I just tried to submit a crash from khan and I was unable to connect to with this url: http://crash-reports.stage.mozilla.com/submit   This is the traditional url to submit to staging.  So there is still something wrong.

Justin Dow [:jabba]

Assignee

Comment 11

•

14 years ago

ah, indeed I only set up the ssl portion of that https://crash-reports.stage.mozilla.com/submit . Is http also required? I'll have to add that config to the netscaler as well.

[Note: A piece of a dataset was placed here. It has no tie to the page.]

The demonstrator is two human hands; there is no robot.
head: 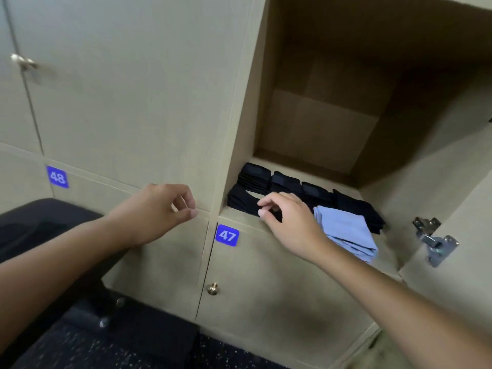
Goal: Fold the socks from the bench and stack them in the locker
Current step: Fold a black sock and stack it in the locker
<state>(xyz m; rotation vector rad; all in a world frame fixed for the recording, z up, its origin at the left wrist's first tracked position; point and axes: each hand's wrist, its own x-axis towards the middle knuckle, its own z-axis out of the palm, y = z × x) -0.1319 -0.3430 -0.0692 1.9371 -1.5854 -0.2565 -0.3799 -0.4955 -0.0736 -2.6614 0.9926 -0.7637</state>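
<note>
Most of the job looks done. The open locker (306, 166) has many folded dark socks (287, 185) in rows, with a light blue folded pile (346, 230) in front. The right hand (287, 219) pinches a black sock (242, 199) at the front left of the locker floor. The left hand (159, 209) is loose and holds nothing. The dark table (40, 222) is low on the left; no socks show on it.

Changing room: bank of beige numbered lockers (127, 102), blue door labels 47 (226, 235) and 48 (57, 177), black padded bench (40, 222), speckled rubber floor (106, 350)
</note>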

K Lars Lohn [:lars] [:klohn]

Comment 12

•

14 years ago

probably not required, I'd forgotten that the default in the test sumbitter was to not use https.  I tried it with https and it worked.  Now going to follow my submission through the system...

Justin Dow [:jabba]

Assignee

Comment 13

•

14 years ago

Lars and Aravind tracked down a few config errors and now the staging is working.

Status: NEW → RESOLVED

Closed: 14 years ago

Resolution: --- → FIXED

Stephen Donner [:stephend] Not actively reading bugmail

Comment 14

•

14 years ago

(In reply to comment #13)
> Lars and Aravind tracked down a few config errors and now the staging is
> working.

But not yet populated with much data; can we set up the cronjob (comment 7), or is there some reason why we wouldn't, Laura/Lars?

Justin Dow [:jabba]

Assignee

Comment 15

•

14 years ago

I just enabled the cronjob as I closed this bug. Let me know if data doesn't start coming in.

K Lars Lohn [:lars] [:klohn]

Comment 16

•

14 years ago

reopened to get staging updated to the latest from this branch: https://socorro.googlecode.com/svn/branches/1.7reversion/

Status: RESOLVED → REOPENED

Resolution: FIXED → ---

Justin Dow [:jabba]

Assignee

Comment 17

•

14 years ago

Everything is up to date on that branch.

Status: REOPENED → RESOLVED

Closed: 14 years ago → 14 years ago

Resolution: --- → FIXED

Stephen Donner [:stephend] Not actively reading bugmail

Comment 18

•

14 years ago

(In reply to comment #17)
> Everything is up to date on that branch.

Justin, is the cron is re-enabled too?  If so, I'll wait a while for data to show up before reopening.  Thx.

Justin Dow [:jabba]

Assignee

Comment 19

•

14 years ago

Yes, the cron is enabled and I removed a stuck lock file that was preventing it from running. I'm watching it right now to make sure it will run.

Justin Dow [:jabba]

Assignee

Comment 20

•

14 years ago

it looks like it is definitely running consistently now.

Stephen Donner [:stephend] Not actively reading bugmail

Comment 21

•

14 years ago

In the past, I'm pretty sure we've has staging looks pretty much like prod; do I need to file a separate bug to get a dump, or something?

http://crash-stats.stage.mozilla.com/products/Firefox is pretty sparse, with only http://crash-stats.stage.mozilla.com/topcrasher/byurl/Firefox/3.6.9 having even one piece of data.

Status: RESOLVED → REOPENED

Resolution: FIXED → ---

Justin Dow [:jabba]

Assignee

Comment 22

•

14 years ago

This is finally working properly.

Status: REOPENED → RESOLVED

Closed: 14 years ago → 14 years ago

Resolution: --- → FIXED

Stephen Donner [:stephend] Not actively reading bugmail

Comment 23

•

14 years ago

Seems to be fine; thanks.

Verified FIXED on http://crash-stats.stage.mozilla.com/products/Firefox.

Status: RESOLVED → VERIFIED

Nobody; OK to take it and work on it

Updated

•

9 years ago

Product: mozilla.org → mozilla.org Graveyard